こころ「とても良い事じゃない! あたしも飛鳥ともっといろんな事したいわ!?」
飛鳥「ありがとう」
千聖「こころちゃん。悪いんだけど私たちが先よ」
友希那「私達だって…」
こころ「でも一番大事なのは、飛鳥が一番やりたい事をやらせてあげるべきだと思うわ?」
香澄「飛鳥くんが今一番やりたい事ってなに?」
飛鳥「自由になりたいです」
千聖・友希那「それ以外で!」
飛鳥「そうですね…」
飛鳥が考えた。
飛鳥「あこさんに抜き打ちテストしたいですね」
飛鳥は冗談のつもりで言ったが…。
あこ「大丈夫だよ! あこ、最近ずっと絶好調なんだから!」
飛鳥「そりゃあ楽しみです」
あこ「でも…もし良い点とったら、飛鳥くんいなくなっちゃったりしない?」
あこが心配そうな顔をした。
飛鳥「いなくなりませんよ。

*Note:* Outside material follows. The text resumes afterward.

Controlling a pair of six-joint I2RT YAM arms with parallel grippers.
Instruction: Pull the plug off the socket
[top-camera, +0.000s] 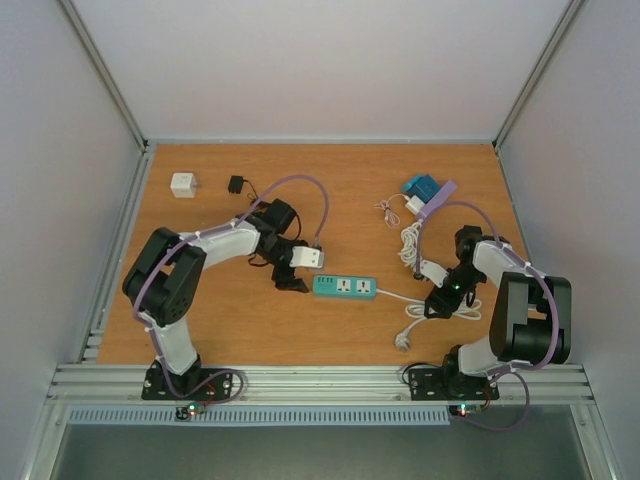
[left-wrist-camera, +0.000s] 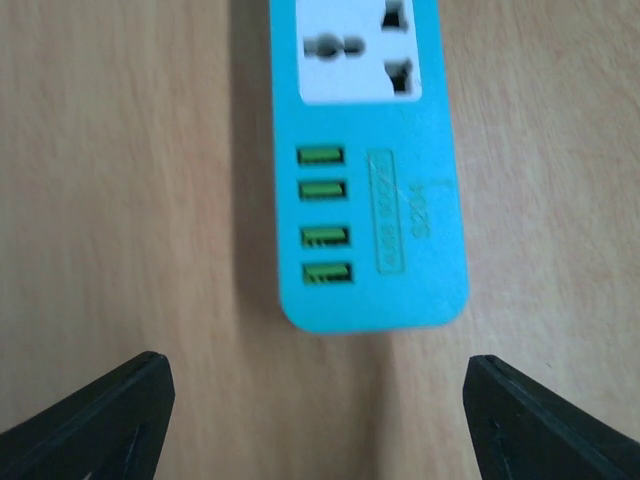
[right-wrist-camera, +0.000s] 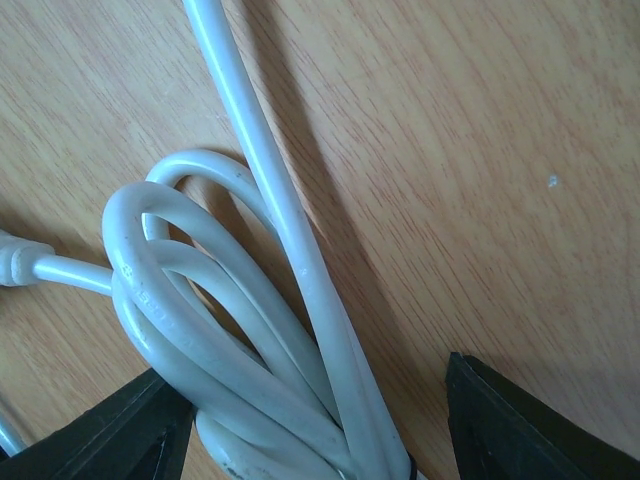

かまってあげられる時間はほぼ無くなりますけど」
あこ「そんなの嫌ぁ!!」
飛鳥「まあ、勉強の合宿なら事情は変わりますが」
あこ「合宿!! やりたいやりたい!!」
燐子「是非やりましょう! あこちゃんもやる気になってるので…」
こころ「それじゃ合宿の場所を用意してあげるわね!」
あこ「え!? こころも来るの!?」
こころ「皆で勉強した方が楽しいわよ?」
友希那「弦巻さんの言う通りよ」
リサ「あの、友希那も一応勉強するのよ…? そうなると」
友希那「構わないわ。飛鳥に教えてもらうから」
紗夜「先輩としてのプライドを持ってください! 仕方ありません…私が教えますので」
すると…。
日菜「おねーちゃんも行くの!? あたしも行きたーい!」
イヴ「行きたいです!!」
と、次々と参加者が増え始めて…。
最終的にこうなりました。
飛鳥「えー。それでは25人全員で抜き打ちテストを行います。はじめ!!!」
旅館を貸し切って、飛鳥達は合宿を行いましたとさ。めでたしめでたし。